■ **Problem to work on**
In the material below, find the line that contains "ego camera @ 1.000" and the line that contains "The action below", then write out exactly those two lines and everything between them.

■ **Material for this exercise**
>>>>

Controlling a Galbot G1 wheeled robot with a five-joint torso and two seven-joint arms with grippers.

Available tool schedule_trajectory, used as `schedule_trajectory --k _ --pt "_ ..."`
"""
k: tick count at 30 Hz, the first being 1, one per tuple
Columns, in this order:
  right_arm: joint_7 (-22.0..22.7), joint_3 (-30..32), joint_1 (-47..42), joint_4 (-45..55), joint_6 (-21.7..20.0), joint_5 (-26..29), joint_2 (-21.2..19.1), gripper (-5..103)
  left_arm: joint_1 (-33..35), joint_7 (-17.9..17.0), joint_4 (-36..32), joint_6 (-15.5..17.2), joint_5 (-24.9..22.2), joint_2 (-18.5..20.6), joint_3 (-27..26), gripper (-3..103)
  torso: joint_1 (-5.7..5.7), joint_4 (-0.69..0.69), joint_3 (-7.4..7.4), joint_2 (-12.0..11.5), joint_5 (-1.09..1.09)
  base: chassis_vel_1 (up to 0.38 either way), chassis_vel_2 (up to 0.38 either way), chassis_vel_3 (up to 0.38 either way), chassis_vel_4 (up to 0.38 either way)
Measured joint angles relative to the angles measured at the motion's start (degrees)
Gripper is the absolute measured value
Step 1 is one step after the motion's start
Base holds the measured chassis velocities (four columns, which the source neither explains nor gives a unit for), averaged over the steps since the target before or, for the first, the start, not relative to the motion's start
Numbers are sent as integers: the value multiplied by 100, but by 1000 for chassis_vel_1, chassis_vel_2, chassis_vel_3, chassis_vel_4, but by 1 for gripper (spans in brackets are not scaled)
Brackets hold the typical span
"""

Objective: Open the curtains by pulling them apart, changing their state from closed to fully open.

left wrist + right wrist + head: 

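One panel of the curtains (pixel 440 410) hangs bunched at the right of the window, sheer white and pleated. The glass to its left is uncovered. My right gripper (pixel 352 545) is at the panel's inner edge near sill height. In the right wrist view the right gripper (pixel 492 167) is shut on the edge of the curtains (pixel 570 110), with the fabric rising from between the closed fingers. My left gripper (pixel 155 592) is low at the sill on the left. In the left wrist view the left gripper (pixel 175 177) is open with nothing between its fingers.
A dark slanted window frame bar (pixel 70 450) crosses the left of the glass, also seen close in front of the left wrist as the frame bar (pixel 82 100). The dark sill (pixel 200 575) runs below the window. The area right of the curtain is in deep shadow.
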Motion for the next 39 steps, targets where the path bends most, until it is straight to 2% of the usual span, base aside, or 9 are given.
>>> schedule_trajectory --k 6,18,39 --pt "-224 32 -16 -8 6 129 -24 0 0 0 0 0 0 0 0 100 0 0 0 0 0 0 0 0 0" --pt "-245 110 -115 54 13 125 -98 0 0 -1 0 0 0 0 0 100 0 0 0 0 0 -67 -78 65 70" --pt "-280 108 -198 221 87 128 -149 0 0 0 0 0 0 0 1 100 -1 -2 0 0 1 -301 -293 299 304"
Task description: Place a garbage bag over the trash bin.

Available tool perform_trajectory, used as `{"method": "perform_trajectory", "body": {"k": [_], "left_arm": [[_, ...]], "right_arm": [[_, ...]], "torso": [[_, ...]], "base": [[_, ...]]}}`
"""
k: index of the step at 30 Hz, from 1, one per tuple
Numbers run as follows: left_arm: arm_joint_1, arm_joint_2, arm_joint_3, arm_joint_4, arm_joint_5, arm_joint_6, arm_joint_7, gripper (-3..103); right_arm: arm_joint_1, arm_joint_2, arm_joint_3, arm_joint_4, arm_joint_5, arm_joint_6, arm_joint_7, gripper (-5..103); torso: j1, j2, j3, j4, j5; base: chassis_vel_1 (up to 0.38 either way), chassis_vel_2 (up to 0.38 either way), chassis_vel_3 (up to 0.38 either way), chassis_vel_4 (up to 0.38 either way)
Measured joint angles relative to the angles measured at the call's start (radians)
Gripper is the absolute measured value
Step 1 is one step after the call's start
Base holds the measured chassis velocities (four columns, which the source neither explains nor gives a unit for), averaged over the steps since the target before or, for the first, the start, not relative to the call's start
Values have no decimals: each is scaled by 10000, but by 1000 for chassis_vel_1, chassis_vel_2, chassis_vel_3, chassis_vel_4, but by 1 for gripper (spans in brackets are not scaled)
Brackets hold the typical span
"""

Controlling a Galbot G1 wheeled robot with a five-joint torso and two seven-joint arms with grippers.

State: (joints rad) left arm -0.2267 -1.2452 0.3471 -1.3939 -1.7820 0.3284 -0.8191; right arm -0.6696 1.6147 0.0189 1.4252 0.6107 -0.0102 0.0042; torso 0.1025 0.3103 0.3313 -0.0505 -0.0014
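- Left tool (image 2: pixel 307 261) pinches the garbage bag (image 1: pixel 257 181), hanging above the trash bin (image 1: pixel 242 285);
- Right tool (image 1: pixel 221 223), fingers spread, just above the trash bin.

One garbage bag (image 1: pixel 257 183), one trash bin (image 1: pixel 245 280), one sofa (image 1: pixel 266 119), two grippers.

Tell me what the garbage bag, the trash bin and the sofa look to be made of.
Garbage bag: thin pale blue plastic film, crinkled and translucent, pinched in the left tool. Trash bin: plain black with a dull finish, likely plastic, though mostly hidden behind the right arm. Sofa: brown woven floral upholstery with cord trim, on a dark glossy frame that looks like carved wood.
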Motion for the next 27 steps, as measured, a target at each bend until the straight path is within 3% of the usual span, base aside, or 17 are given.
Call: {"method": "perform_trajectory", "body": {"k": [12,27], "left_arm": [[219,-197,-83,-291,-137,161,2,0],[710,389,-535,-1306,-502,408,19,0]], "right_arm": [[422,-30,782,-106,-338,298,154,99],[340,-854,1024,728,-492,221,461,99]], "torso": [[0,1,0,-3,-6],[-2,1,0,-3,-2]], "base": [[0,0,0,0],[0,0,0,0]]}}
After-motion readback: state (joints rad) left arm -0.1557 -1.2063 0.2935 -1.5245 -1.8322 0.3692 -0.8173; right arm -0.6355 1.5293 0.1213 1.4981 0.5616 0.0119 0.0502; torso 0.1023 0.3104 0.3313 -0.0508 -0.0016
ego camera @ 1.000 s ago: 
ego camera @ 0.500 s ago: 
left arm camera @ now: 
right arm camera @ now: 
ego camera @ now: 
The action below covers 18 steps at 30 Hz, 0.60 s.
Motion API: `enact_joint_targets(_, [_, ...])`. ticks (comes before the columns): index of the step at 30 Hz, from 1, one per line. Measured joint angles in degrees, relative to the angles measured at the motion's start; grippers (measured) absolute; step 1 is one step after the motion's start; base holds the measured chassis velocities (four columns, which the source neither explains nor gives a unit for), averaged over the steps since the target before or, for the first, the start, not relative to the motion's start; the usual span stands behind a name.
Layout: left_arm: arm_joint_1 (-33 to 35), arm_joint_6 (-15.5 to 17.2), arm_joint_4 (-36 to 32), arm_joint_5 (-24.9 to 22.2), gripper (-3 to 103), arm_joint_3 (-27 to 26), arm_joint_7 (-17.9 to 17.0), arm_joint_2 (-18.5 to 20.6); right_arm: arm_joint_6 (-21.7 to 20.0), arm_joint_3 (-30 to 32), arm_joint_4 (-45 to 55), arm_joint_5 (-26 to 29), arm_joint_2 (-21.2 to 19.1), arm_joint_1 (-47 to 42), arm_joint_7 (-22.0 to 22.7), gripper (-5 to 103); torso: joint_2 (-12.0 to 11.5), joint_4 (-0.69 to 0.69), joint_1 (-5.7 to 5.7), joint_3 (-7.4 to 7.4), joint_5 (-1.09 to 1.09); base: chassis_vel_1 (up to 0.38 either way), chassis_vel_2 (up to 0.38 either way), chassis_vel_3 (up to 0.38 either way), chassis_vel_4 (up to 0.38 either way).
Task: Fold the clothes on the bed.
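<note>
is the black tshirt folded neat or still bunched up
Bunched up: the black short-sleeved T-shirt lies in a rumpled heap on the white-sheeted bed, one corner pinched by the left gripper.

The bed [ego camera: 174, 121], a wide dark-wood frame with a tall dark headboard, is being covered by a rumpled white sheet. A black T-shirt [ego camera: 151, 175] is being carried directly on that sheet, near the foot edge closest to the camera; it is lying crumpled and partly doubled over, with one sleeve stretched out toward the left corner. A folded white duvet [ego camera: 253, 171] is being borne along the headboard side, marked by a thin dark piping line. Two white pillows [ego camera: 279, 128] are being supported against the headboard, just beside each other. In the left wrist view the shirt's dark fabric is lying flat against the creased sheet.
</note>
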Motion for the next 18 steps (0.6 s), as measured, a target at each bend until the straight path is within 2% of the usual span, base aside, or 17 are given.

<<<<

■ **Solution for this problem**
ego camera @ 1.000 s ago: 
ego camera @ 0.500 s ago: 
left arm camera @ now: 
right arm camera @ now: 
ego camera @ now: 
The action below covers 18 steps at 30 Hz, 0.60 s.

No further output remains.